Here are some guidelines for using code in this repository for recycling GPT-2 to a target language of your choice. Note that libraries like HuggingFace Transformers have improved a lot since the initial start of this project and most of the steps can be reproduced more simply with current version of the Transformers and Datasets libraries of Huggingface.
Data preparation depends on your data and use case. As a guideline you can follow the scripts in src/preparation in order.
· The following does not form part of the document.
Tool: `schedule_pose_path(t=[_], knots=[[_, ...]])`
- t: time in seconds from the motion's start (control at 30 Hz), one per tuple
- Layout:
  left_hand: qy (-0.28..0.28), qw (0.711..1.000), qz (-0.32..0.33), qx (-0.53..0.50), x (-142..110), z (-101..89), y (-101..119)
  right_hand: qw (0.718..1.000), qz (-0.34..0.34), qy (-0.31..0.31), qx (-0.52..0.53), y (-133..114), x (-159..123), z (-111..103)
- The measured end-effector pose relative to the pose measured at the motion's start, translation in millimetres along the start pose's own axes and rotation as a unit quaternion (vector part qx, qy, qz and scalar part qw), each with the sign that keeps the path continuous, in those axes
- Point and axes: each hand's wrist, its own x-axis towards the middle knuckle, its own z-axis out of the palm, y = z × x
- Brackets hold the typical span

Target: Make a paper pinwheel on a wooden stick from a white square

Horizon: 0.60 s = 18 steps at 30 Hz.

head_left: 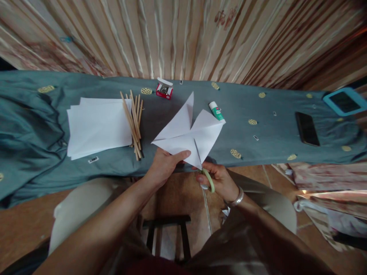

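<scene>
A white sheet of paper (pixel 180 143), slit inward from its corners, is held above the near edge of the cloth-covered table. My left hand (pixel 166 164) pinches its lower left edge, thumb on top and fingers beneath. In my right hand (pixel 219 178) are scissors with pale green handles (pixel 209 180), the fingers wrapped round the loops. The scissors are at the paper's lowest corner; their blades are mostly hidden by the paper. A green and white glue stick (pixel 217 111) lies just beyond the paper's right corner.
A stack of white paper (pixel 99 128) lies at left, with several wooden sticks (pixel 133 122) across its right edge. An open red box of small metal pieces (pixel 164 89) sits behind. At right are a dark phone (pixel 307 128) and a blue-framed tablet (pixel 345 101). Curtains (pixel 177 38) hang behind.
</scene>
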Motion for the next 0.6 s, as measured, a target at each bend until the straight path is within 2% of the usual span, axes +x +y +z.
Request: schedule_pose_path(t=[0.3, 0.6], knots=[[0.022, 0.998, 0.045, 0.040, 1.1, 0.5, 4.0, 0.985, 0.060, -0.062, 0.150, -4.1, 0.6, -2.4], [0.032, 0.995, 0.057, 0.071, 4.1, -0.7, 0.1, 0.982, 0.074, -0.067, 0.158, -12.0, 0.0, -5.6]])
These scripts do in order:
- Create a BPE vocabulary.
- Sanity checks for single characters, sentence lengths and token coverage in the training data.
- Tokenize the full data.
- Split into training and validation subsets. (Test should not be sampled from training data.)
Instead of randomly initializing a new lexical layer for the new language, you can transform the existing English lexical layer to your target language. This can be done with python src/alignment/transform.py --help. Check out the paper for differences between transformation methods.
Other scripts for alignment based evaluation (like dictionary induction) are in src/alignment.
The original code used for lexical layer retraining is available in src/training/main.py. Run python src/training/main.py --help to see all training options.
Initially, you only want to tune the lexical (wte) layer. Do this with the --wte_only argument of the training script. After loss has stopped decreasing, you can further train the checkpoint without that option (and a low learning rate) to adapt the Transformer layers to your language.
The src/evaluation directory contains some starting points for evaluation. This includes (strided) perplexity calculation on test data (ppl.py) and example generation generate.py.